In any event, here's my point - unless you are a devotee of hero-worship, one has to wonder, even in the aforementioned heydays of picture exhibitions, how many "greats" were simply overlooked/undiscovered. IMO, given the present hero-worship mentality of the high-priced gallery / high-powered museum world where $$$$$ matters, there are even greater legions of "greats" out there that are just not seeing the light of exhibitions lights.

More's the pity. I, for one, long to see good pictures made by the non-hero/non-"great" picture makers out there. My picture viewing diet is overly sweet with work from the hero-worshipped "greats". I want to see work that is not preceded by layer upon layer of hype about its "greatness". I want to see a vastly expanded "gold standard" of what is "good" work.

It's out there. I know it is. But I also know that it has a snowball's chance in hell of ever being exhibited on any of the hallowed walls of the Art World, Photography Division.
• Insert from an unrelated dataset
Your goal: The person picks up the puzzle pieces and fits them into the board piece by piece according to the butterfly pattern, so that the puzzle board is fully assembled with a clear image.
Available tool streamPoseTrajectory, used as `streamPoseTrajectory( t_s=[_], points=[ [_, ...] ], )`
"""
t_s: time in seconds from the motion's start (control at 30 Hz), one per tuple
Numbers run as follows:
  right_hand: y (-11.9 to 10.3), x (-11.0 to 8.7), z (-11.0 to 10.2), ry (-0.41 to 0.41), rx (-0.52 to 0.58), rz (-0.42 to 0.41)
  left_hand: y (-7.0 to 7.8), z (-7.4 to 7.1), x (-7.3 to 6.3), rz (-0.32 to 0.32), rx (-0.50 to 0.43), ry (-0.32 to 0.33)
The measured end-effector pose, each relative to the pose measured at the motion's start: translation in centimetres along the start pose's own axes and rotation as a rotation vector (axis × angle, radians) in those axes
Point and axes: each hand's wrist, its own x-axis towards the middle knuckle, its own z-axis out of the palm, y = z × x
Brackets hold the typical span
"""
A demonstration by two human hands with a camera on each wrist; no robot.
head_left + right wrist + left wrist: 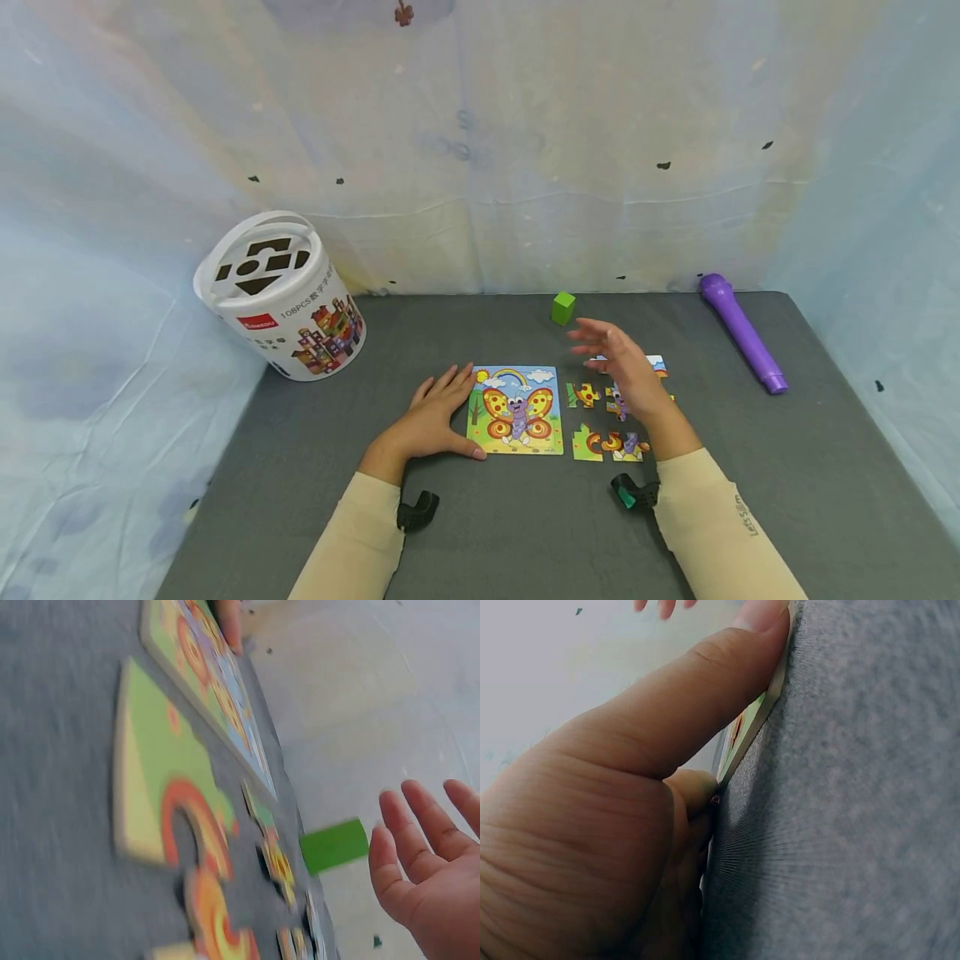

I also know that I stand a snowball's chance in hell of finding it on the web - unless I wish to devote all of my remaining days (and nights) on earth to that tedious and exhausting effort.

But here's something else I also know and it is one of the most depressing things I know - if I were to announce here and now that I am opening an actual brick and mortar photo gallery with web-based marketing (say, something like this) - a veritable "minor-league" (welcome to the little show), in defiance of PF-F's assertion - and put out a call for print portfolios, they would be very slow in coming. That's because it seems that, with of the web and its ease of posting pictures, not that many picture makers actually make prints anymore.

Pictures on paper. The web is Krapola-On-A-Stick by comparison. Period.

Reader Comments (2)

It strikes me that you're dealing with two issues here: getting work seen, and web-quality vs. paper prints.

For the "work seen" part, there is another question: Why? If someone's looking to sell prints, paper in a gallery (or something similar) is probably the way to go ("There's the print. I like it. I'll buy it."). But, for just getting work seen, the web beats paper hands down. My stuff gets seen by about 500 people a month on the web (not huge figures, I know, but...). That ain't ever gonna happen if I put the things on paper and try to find some public space willing to show them.

As for web vs. paper, no question, paper's better.

January 27, 2009 | Unregistered Commenterstephen

Well if the goal is get it seen, then your done. Now what? And I don't have an answer.